- Decisão sobre a adolescente que tirou a vida de Isabele Ramos veio à tona; Isabele tinha 14 anos na época, em julho de 2020, em Cuiabá, Mato Grosso.
- A garota que matou Isabele era amiga da vítima, ambas tinham 14 anos; o tiro foi considerado proposital pelas investigações.
- O pai da jovem foi indiciado por posse de arma para menor, entre outros crimes; a adolescente cumpriu um ano e cinco meses de detenção por ato infracional análogo ao homicídio qualificado.
- Na decisão recente, o Tribunal de Justiça manteve a sentença que condenou os pais da autora do disparo a indenizar a família de Isabele, com valor estimado acima de 600 mil reais.
- A ex-autoridade do crime voltou a repercutir após aparecer, aos 20 anos, em vídeo em festa no interior de São Paulo, Barretos, comentando sobre o visual.
Uma nova decisão sobre o caso envolvendo Isabele Guimarães Ramos trouxe à tona elementos já conhecidos: a vítima tinha 14 anos quando morreu, em julho de 2020, em Cuiabá, no Mato Grosso. A colega de mesma idade chamou Isabele para a casa, no condomínio onde moravam, para ajudar a fazer um bolo. Horas antes, o namorado da adolescente deixou a arma do pai na residência.
Investigação aponta que o disparo foi proposital. Segundo a Polícia Civil, a posição do corpo e a altura da arma indicam agressão intencional. O inquérito concluiu que a autora cometeu ato infracional homicídio doloso, além de imprudência e imperícia. O pai da adolescente foi indiciado por homicídio culposo, posse ilegal de arma, fraude processual e entrega de arma a menor.

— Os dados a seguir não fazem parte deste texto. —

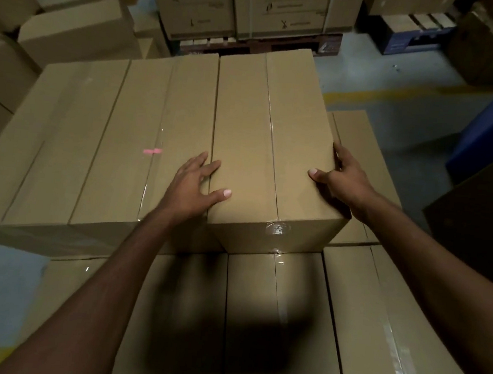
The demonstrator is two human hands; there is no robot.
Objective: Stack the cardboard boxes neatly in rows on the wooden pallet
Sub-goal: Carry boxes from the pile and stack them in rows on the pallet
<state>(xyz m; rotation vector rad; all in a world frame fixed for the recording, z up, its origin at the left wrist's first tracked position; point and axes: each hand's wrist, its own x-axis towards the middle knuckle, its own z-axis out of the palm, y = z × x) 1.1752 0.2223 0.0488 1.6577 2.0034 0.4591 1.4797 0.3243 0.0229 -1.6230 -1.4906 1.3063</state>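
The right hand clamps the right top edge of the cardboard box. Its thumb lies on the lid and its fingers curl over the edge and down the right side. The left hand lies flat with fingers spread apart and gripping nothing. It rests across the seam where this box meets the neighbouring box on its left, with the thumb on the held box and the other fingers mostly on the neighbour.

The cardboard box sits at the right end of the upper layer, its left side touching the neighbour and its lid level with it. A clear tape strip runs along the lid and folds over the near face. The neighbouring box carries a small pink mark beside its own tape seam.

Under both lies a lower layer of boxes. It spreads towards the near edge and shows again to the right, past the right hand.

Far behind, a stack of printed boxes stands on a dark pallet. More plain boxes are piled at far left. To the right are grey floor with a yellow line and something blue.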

A adolescente ficou detida por 1 ano e 5 meses, cumprindo medida socioeducativa por ato infracional análogo ao homicídio qualificado. A jovem foi apreendida em janeiro de 2021 e solta em junho de 2022. O namorado, que tinha 16 anos à época, e o pai dele também foram indiciados por envolvimento com a arma.
Decisão sobre os pais da adolescente
Na última quarta-feira, 20, o Tribunal de Justiça manteve a condenação inicial que prevê indenização à família de Isabele. A desembargadora Helena Póvoas destacou que a arma era de responsabilidade de Marcelo Cestari e que houve negligência no seu armazenamento. O valor estimado de indenização fica acima de 600 mil reais, com 303 mil 600 reais para cada um dos apelados.
A defesa argumentou que o montante seria desproporcional, apontando o poder aquisitivo da família Cestari. Já a defesa da família de Isabele ressaltou a gravidade do dano e a necessidade de reconhecer o efeito patrimonial e moral do episódio. A desembargadora manteve o veredito anterior, considerando razoável a indenização diante da extensão do dano.
O caso voltou aos holofotes recentemente quando a adolescente, hoje com 20 anos, foi vista em Barretos, no interior de São Paulo, em participação de evento. Um vídeo divulgado pela empresa que a acompanhava mostrou-a respondendo a perguntas sobre o visual, recebendo notas positivas de quem gravou.